3.4 - Waarneming van anderen
Bij de vorming van het beeld van anderen spelen de volgende zaken een rol:
Eerste indruk: op grond van de eerste indruk kunnen mensen al in een bepaalde categorie
worden geplaatst (aantrekkelijks vs. onaantrekkelijk, priming).
Impliciete persoonlijkheidstheorie: op grond van de waarneming van een gering aantal
kenmerken, worden aan de waargenomen persoon allerlei andere kenmerken toegeschreven.

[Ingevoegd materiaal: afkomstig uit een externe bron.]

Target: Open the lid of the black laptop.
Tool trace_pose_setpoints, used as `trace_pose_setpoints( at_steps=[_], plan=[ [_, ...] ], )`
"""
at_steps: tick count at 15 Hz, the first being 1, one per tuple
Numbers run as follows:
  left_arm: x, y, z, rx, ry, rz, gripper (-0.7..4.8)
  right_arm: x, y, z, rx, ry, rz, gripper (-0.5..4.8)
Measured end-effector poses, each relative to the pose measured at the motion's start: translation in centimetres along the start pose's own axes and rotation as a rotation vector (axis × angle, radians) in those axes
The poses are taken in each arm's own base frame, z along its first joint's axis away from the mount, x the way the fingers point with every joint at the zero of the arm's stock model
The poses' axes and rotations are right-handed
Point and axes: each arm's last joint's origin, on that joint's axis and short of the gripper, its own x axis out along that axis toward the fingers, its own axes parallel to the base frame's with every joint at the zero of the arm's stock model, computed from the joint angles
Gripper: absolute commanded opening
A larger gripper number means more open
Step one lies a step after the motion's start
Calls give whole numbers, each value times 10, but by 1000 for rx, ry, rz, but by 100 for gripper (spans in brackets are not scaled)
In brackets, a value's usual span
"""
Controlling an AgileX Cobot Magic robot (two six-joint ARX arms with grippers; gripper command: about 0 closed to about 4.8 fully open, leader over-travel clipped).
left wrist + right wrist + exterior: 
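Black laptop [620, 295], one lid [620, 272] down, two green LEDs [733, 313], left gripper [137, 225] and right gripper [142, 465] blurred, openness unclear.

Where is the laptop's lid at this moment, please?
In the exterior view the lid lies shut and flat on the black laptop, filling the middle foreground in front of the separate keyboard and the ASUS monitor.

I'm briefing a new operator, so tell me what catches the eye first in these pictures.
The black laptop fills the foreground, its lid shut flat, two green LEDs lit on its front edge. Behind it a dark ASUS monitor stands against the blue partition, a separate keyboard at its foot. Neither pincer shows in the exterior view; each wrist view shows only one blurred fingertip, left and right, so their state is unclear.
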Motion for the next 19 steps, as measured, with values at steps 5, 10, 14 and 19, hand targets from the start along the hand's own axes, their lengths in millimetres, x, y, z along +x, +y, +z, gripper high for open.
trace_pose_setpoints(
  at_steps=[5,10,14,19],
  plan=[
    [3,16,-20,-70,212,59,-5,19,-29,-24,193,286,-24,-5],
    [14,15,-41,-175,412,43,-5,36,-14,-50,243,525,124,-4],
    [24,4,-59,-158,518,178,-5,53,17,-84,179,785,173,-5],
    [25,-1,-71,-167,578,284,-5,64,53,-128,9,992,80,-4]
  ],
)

o Sociale dimensie: loopt van goed naar slecht. Goed: warm, sociaal, eerlijk, tolerant e.d.
o Intellectuele dimensie: van knap naar dom. Knap: vaardig, intelligent, serieus, e.d.
Etikettering: snelle typering van iemand op grond van weinig informatie.

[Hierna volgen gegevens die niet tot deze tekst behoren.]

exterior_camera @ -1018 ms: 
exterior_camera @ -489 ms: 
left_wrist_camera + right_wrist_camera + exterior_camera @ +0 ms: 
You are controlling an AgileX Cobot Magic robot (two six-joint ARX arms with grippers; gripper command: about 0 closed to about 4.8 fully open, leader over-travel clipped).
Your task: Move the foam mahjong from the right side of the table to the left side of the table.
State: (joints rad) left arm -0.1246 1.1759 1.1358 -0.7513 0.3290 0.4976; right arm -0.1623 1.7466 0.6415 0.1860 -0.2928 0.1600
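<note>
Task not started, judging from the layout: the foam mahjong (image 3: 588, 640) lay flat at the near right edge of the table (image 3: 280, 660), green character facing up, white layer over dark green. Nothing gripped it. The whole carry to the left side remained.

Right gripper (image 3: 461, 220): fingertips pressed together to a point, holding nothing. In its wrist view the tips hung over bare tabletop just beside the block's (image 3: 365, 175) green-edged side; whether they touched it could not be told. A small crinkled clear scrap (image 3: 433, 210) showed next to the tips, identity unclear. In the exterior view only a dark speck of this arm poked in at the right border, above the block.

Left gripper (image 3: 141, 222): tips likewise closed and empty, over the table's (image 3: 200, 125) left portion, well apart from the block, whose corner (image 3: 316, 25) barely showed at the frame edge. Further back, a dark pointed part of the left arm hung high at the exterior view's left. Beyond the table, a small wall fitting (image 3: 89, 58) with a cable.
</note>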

Categorisering: plaatsen van een persoon in een bepaalde groep of categorie (stereotype).
o Helpt ons ook om de overdaad aan informatie uit de wereld te categoriseren.
Selffulfilling prophecy: eigen oordeel over een persoon leidt tot gedrag naar die persoon toe,
waardoor die persoon zich in overeenstemming met dit oordeel gaat gedragen. Daarmee
wordt dit oordeel bevestigd en is er sprake van selffulfilling prophecy.
3.5 - Begrijpen van jezelf en de ander
Het Johari-venster kan helpen om zicht te krijgen op de manier waarop mensen met elkaar
communiceren en hoe verhullend of open die communicatie verloopt. Het heeft vier kwadranten:
1. Open ruimte: communiceren over kennis die je van jezelf hebt en die de ander heeft over jou.
2. Verborgen gebied: gaat over informatie die je over jezelf hebt, maar verborgen wilt houden.
3. Blinde vlek: informatie die anderen over jou hebben, maar die niet bij jezelf bekend is.
4. Onbekend gebied: zaken die bij jou en de ander niet bekend zijn, zoals verborgen talenten.
Hoofdstuk 4 - De klas als leefdomein
4.1 - De klas als sociale omgeving
De klas is voor leerlingen een sociale omgeving: het is een leefdomein waarin ze met klasgenoten ruzie
maken, wedijveren, spelen en vriendschap sluiten. Een kind dat goed geïntegreerd is in de klas, zal ook
bij slechte prestaties aspecten vinden op school waarin hij goed is. Een kind dat slecht geïntegreerd is,
zal sterk de neiging hebben zijn zelfbeeld te ontlenen aan activiteiten die niets met school te maken
hebben en hij zal zich tegen school en de klas gaan afzetten (tegendraads gedrag).
4.2 - Affiliatie
Affiliatie is de behoefte aan het contact met anderen. Uit onderzoek blijkt dat angst, maar ook
informatie de neiging tot affiliatie oproept. Het feit dat klasgenoten met elkaar om gaan komt dan ook
voor uit de behoefte aan bescherming en informatie.